Empty love, romantic love, fatuous love or consumate love. Non of those Love ‘s come close to Agape. The truest form of Love must be what the bible means. To me heartbroken princess, It meant that true love does exist, and that it was within my reach. How hard could it actually be , loving someone unconditionally, as unconditional love is what I had been giving all those years, its why I felt like I lost everything. Right?

Unconditional love is known as affection without any limitations, or love without conditions.

Yeah, well limitations and conditions pretty much summed it up. the sad truth is, it was me who got the chance to experience love as set out by my definitions. Love, something I’m not capable of giving. By the time I was conscious enough it had been to late to fix any past mistakes but I remain determined to ” Love harder” for another.  Taking my learned lessons out for a walk and meeting someone new, implementing these rules and watching how the other person transforms themselves.

When we decide what we want from love, the decision to love unconditionally becomes easier. When we make someone feel loved as per their definitions, it gives them the safety needed to grow. When someone loves us per our definitions we too, grow. People come into your life for a reason or a season, or a lifetime. Everyone of us linked by our Karmic paths to love and serve each other, unconditionally. Bridges, assignments, teachers, angels, or tribe , road blocks and guideposts all make up the unique relationships and different levels of love.

And so I wished that he too may be loved like he loved me. I was sure of his desire to be loved as he had loved me. Motivated, I set out to love another, the way he loved me, “unconditionally”.

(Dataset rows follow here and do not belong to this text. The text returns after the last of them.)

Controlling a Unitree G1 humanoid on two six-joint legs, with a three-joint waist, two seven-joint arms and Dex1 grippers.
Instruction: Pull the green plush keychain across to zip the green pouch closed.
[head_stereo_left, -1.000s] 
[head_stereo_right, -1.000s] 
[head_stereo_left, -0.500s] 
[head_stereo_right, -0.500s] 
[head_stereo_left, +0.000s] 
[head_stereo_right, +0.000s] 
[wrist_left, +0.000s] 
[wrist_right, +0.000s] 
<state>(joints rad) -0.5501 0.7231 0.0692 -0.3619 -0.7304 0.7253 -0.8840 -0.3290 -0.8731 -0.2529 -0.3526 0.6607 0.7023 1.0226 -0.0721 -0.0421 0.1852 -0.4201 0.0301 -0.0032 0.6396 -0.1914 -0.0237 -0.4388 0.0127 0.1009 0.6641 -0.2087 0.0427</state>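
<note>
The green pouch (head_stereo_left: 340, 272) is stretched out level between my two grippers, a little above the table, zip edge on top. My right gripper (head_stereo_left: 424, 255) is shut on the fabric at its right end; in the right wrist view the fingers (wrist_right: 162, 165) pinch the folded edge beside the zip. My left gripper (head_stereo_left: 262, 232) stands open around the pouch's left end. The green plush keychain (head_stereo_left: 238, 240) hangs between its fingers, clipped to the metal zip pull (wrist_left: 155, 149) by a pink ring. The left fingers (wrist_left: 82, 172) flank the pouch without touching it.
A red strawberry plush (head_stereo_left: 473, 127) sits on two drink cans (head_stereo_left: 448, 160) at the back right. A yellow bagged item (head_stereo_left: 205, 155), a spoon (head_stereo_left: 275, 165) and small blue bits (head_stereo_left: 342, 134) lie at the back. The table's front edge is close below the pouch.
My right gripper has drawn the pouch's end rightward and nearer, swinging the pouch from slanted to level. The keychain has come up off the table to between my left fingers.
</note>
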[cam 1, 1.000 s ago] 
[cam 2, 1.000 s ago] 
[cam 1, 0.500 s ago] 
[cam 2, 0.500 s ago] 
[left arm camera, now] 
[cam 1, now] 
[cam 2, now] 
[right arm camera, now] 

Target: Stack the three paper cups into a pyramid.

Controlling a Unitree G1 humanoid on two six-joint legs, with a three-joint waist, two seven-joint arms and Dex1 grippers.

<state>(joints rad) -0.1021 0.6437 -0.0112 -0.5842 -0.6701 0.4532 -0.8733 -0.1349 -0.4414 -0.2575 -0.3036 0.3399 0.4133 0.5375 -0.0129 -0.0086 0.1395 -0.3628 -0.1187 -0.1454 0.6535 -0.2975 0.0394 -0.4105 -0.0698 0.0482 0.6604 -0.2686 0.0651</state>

Attempting unconditional love with humans other than ones children is most certainly a test of character. And yet trying to love the way I perceived his love to be, found me questioning my character and needing to make minute micro changes to myself to ensure compliance. Silently, slowly cutting away pieces of myself as I continue to love. love them as they perceive love to be – and i will have my feeling back. glazing electric sparks thru my body.

It was a sudden rush of emotions when it sunk in that He, like me, felt he was loving me unconditionally and yet it was no love at all. In order for him to be enough for me he needed to ensure my happiness even if it meant making changes to who he was. compromising his character and while thinking it was enough for him too, it wasn’t. him loving me, meant he had to lie, deny himself and me while manipulating the situation to maintain the ” love”.

I don’t know yet what love really is, what truly defines it and why we experience it so intensely and possibly completely differently than our partners. We may love them, but are we truly loving them? and, Does loving them mean I  have to love myself less? is Love fidelity or is fidelity commitment and commitment love? it is impossible to say  as long as love is defined by the heart.

As long as we are prepared to love , and love again – but better for both your sakes. loosing faith in love, However you define it must never alter your ability to love unconditionally, especially when the two are defined differently by you. Love is a matter best understood between the parties it is shared, because it defines the word Chaos. Find your electro sparkle love and protect it with your willingness to be humble.